- [What is being asked]:
Copy the listing below exactly. Pictures stay out of it.

- [Collected material]:
━━━━━━━━━━━━━━━━

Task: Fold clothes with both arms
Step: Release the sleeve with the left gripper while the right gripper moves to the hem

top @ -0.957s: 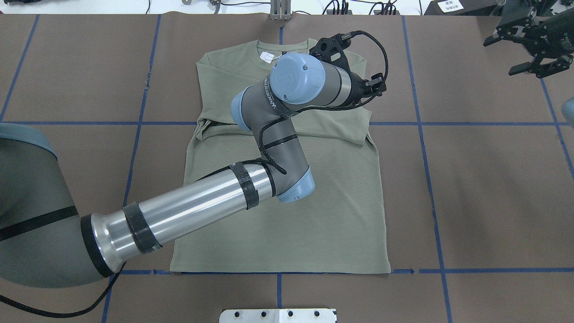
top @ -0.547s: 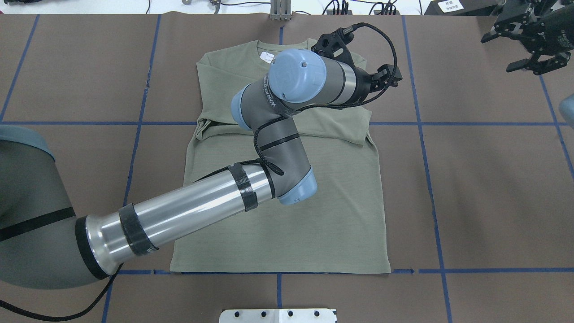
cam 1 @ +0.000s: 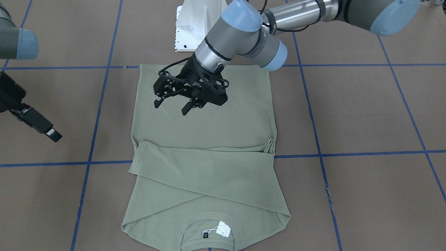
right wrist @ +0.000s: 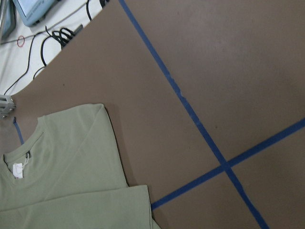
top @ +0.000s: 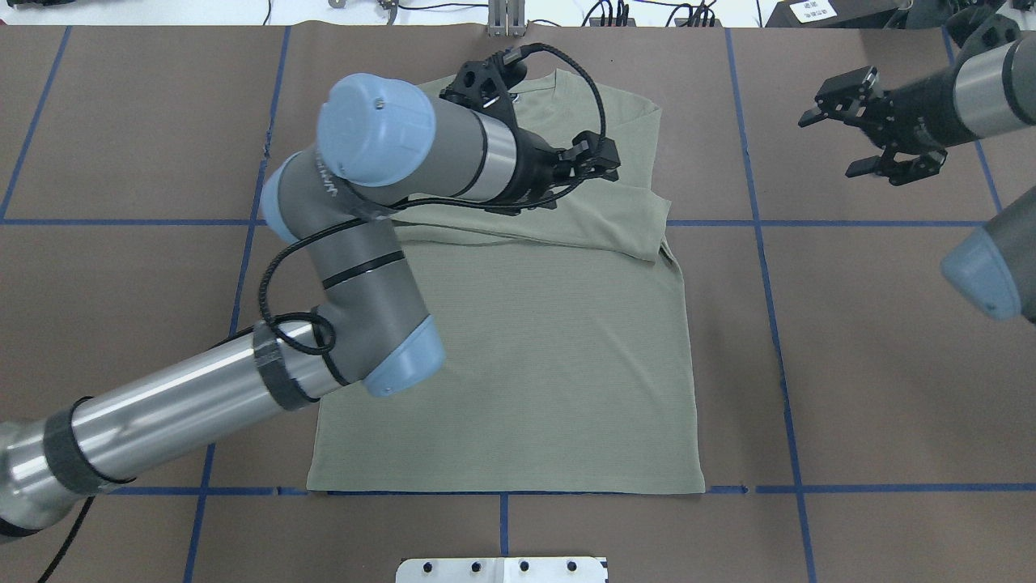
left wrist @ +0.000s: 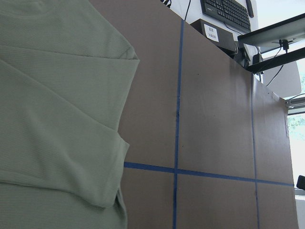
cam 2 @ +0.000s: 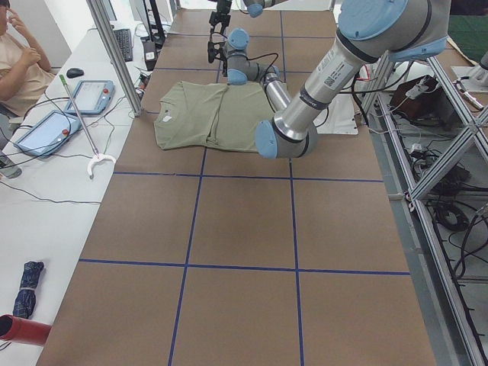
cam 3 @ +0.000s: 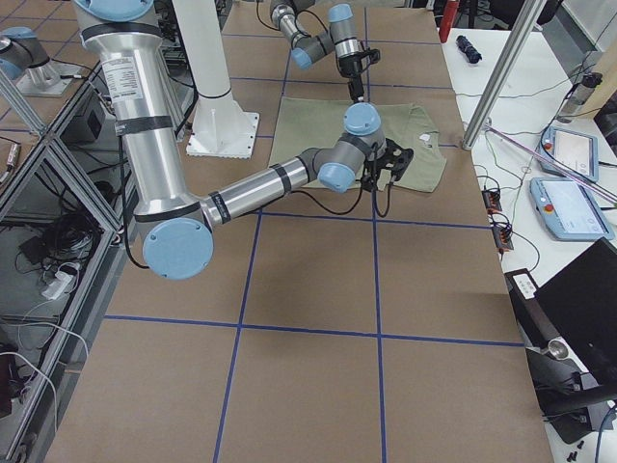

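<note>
The sage-green shirt [top: 534, 364] lies flat on the brown table, collar away from the robot, with both sleeves folded across the chest [cam 1: 205, 174]. Its white hang tag [cam 1: 223, 229] shows at the collar. My left gripper [cam 1: 171, 106] is open and empty, raised above the shirt's body; in the overhead view it [top: 595, 155] sits over the upper chest. My right gripper [top: 835, 142] is open and empty, in the air off the shirt's right side near the far edge. The wrist views show the shirt [left wrist: 57, 119] and its collar [right wrist: 28, 157], with no fingers in them.
Blue tape lines [top: 769, 267] grid the brown table cover. The white pedestal base [cam 1: 197, 24] stands at the robot's side by the shirt's hem. Tablets [cam 2: 95, 95], cables and a seated person [cam 2: 19, 53] are beyond the far edge, by an aluminium post [cam 2: 114, 57].
My left arm has swung back to the left, taking its gripper from the shirt's right shoulder toward the upper chest. My right gripper has come in from the far right corner toward the shirt.
</note>
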`<state>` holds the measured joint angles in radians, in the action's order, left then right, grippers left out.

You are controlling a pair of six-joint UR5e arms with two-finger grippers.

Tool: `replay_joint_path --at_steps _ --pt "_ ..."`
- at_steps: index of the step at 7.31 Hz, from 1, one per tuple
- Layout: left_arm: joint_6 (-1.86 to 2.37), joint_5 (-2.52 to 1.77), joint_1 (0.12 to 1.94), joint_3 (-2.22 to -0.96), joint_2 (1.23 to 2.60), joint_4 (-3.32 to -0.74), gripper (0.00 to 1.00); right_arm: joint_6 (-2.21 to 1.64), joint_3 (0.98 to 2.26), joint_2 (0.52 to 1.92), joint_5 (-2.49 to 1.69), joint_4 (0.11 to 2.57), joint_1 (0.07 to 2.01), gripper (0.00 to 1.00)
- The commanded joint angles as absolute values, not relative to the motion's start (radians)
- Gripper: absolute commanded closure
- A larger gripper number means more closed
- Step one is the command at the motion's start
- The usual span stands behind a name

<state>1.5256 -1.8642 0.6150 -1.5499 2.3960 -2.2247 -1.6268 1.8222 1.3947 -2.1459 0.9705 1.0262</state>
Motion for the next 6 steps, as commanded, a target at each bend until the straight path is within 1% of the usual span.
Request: replay_joint_path --at_steps 1,2,3,4,6 --pt "1.342 -1.931 0.666 -1.864 2.213 -1.978 0.12 -1.751 2.012 1.547 -1.928 0.974 0.774 0.00" --pt "1.335 -1.959 0.689 -1.917 2.153 -1.961 0.12 -1.803 2.051 1.566 -1.828 0.977 0.667 0.00" --pt "1.321 -1.968 0.689 -1.936 2.108 -1.968 0.12 -1.868 2.078 1.559 -1.678 1.050 0.528 0.00" --pt "1.319 -1.968 0.696 -1.940 2.105 -1.967 0.12 -1.890 2.118 1.555 -1.523 1.146 0.397 0.00" --pt "1.318 -1.962 0.698 -1.934 2.080 -1.973 0.12 -1.997 2.126 1.555 -1.476 1.169 0.269 0.01"
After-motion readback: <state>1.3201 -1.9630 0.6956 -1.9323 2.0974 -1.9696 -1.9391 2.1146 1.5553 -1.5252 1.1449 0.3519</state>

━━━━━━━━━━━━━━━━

- [Result of the exercise]:
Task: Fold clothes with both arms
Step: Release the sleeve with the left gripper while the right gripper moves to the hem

top @ -0.957s: 
top @ -0.547s: 
cam 1 @ +0.000s: 
right wrist @ +0.000s: 
top @ +0.000s: 
left wrist @ +0.000s: 
cam 2 @ +0.000s: 
cam 3 @ +0.000s: 

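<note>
The sage-green shirt [top: 534, 364] lies flat on the brown table, collar away from the robot, with both sleeves folded across the chest [cam 1: 205, 174]. Its white hang tag [cam 1: 223, 229] shows at the collar. My left gripper [cam 1: 171, 106] is open and empty, raised above the shirt's body; in the overhead view it [top: 595, 155] sits over the upper chest. My right gripper [top: 835, 142] is open and empty, in the air off the shirt's right side near the far edge. The wrist views show the shirt [left wrist: 57, 119] and its collar [right wrist: 28, 157], with no fingers in them.
Blue tape lines [top: 769, 267] grid the brown table cover. The white pedestal base [cam 1: 197, 24] stands at the robot's side by the shirt's hem. Tablets [cam 2: 95, 95], cables and a seated person [cam 2: 19, 53] are beyond the far edge, by an aluminium post [cam 2: 114, 57].
My left arm has swung back to the left, taking its gripper from the shirt's right shoulder toward the upper chest. My right gripper has come in from the far right corner toward the shirt.
</note>
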`<state>` holds the measured joint angles in radians, in the action's order, left then right, grippers left out.

You are controlling a pair of six-joint UR5e arms with two-finger grippers.

Tool: `replay_joint_path --at_steps _ --pt "_ ..."`
- at_steps: index of the step at 7.31 Hz, from 1, one per tuple
- Layout: left_arm: joint_6 (-1.86 to 2.37), joint_5 (-2.52 to 1.77), joint_1 (0.12 to 1.94), joint_3 (-2.22 to -0.96), joint_2 (1.23 to 2.60), joint_4 (-3.32 to -0.74), gripper (0.00 to 1.00); right_arm: joint_6 (-2.21 to 1.64), joint_3 (0.98 to 2.26), joint_2 (0.52 to 1.92), joint_5 (-2.49 to 1.69), joint_4 (0.11 to 2.57), joint_1 (0.07 to 2.01), gripper (0.00 to 1.00)
- The commanded joint angles as absolute values, not relative to the motion's start (radians)
- Gripper: absolute commanded closure
- A larger gripper number means more closed
- Step one is the command at the motion's start
- The usual span stands behind a name

<state>1.5256 -1.8642 0.6150 -1.5499 2.3960 -2.2247 -1.6268 1.8222 1.3947 -2.1459 0.9705 1.0262</state>
Motion for the next 6 steps, as commanded, a target at each bend until the straight path is within 1% of the usual span.
Request: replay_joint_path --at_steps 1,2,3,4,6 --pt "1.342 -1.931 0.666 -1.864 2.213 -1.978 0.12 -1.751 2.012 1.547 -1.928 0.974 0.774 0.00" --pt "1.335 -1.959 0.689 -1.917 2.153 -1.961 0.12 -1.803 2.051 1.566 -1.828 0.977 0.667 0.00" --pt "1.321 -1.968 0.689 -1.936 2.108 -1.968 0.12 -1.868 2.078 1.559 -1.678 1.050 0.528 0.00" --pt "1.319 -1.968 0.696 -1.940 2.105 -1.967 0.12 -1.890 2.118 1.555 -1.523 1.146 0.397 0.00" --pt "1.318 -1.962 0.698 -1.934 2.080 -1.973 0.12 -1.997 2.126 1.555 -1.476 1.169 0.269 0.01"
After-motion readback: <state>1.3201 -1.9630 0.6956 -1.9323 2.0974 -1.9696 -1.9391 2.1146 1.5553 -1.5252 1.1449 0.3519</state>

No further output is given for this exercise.